> _Problem to solve_:
For the entries below, state how many lines contain the string "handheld". Add nothing else.

── Extracted information ──

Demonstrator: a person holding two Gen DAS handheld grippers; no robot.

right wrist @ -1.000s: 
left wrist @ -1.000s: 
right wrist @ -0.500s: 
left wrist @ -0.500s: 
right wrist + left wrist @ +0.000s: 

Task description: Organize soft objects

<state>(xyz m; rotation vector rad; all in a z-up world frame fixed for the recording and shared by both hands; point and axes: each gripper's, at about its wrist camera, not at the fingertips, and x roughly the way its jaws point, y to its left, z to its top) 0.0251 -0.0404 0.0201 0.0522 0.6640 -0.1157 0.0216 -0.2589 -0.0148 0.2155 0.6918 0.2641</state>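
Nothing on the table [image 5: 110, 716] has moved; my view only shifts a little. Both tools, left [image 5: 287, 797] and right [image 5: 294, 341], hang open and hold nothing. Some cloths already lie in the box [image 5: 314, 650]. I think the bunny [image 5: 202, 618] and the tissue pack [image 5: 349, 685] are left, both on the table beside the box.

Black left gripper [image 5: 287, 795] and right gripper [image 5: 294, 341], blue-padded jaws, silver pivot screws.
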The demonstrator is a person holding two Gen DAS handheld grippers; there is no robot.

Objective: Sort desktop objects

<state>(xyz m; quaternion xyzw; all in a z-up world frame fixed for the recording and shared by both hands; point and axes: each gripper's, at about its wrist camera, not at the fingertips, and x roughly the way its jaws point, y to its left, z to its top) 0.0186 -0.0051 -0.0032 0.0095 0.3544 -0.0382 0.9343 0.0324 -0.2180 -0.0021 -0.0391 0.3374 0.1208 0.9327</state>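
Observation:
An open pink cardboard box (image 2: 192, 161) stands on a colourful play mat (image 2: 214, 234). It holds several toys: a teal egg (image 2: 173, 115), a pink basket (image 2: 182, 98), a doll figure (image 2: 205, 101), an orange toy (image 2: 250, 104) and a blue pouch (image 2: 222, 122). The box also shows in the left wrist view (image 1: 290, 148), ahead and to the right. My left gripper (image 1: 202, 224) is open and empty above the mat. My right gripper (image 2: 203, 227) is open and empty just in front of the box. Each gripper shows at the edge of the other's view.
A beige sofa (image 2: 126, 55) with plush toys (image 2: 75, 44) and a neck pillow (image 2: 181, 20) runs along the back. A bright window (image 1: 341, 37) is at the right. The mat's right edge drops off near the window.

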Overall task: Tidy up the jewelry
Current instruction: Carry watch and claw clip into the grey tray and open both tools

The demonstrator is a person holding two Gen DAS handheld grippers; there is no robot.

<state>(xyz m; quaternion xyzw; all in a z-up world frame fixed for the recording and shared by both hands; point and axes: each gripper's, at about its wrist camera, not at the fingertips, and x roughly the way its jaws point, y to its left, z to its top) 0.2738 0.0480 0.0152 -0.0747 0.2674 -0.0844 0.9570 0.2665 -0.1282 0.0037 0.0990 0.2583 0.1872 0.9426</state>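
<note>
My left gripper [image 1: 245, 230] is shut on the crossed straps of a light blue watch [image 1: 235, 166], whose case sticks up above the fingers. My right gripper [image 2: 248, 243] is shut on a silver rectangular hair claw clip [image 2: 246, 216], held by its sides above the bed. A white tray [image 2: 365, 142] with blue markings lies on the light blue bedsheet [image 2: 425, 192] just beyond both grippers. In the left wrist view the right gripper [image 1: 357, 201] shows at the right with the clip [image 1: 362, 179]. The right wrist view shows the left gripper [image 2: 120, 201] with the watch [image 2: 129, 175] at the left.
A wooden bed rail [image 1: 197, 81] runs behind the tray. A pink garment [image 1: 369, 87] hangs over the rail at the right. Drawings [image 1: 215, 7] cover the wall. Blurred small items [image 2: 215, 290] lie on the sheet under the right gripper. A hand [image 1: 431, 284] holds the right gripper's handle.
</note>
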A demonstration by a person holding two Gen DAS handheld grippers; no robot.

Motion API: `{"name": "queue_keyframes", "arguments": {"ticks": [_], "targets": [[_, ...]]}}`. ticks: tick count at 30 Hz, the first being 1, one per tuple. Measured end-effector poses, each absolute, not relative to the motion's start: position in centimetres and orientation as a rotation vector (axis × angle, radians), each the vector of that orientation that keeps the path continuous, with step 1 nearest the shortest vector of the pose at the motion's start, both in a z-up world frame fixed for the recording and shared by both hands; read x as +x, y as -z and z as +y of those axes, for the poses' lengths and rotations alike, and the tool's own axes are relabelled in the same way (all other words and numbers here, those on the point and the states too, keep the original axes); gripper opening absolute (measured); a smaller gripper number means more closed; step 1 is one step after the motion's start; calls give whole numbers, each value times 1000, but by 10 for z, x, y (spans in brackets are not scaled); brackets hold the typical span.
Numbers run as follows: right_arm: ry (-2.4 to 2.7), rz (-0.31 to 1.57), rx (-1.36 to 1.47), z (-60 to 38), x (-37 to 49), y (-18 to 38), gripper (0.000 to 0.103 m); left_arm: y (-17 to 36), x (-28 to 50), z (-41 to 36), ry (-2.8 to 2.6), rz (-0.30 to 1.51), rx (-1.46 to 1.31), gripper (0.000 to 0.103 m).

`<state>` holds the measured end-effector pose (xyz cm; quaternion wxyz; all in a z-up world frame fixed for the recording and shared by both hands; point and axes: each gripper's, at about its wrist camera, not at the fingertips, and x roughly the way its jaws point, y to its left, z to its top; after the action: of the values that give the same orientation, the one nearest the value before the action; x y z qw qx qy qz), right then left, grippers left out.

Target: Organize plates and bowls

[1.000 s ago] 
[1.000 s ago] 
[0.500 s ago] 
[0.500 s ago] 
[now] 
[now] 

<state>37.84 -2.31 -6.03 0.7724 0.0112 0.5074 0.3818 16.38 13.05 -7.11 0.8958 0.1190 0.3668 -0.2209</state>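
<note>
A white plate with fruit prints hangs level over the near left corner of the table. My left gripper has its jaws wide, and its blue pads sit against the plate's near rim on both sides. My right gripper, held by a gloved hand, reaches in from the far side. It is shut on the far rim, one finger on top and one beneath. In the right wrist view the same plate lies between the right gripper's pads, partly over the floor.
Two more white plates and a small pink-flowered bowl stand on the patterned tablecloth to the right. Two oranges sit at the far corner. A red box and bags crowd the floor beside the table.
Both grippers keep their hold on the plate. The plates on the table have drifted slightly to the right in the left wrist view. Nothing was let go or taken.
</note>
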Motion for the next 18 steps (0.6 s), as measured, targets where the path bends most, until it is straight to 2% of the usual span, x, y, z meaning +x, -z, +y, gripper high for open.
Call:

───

> _Worked solution_:
4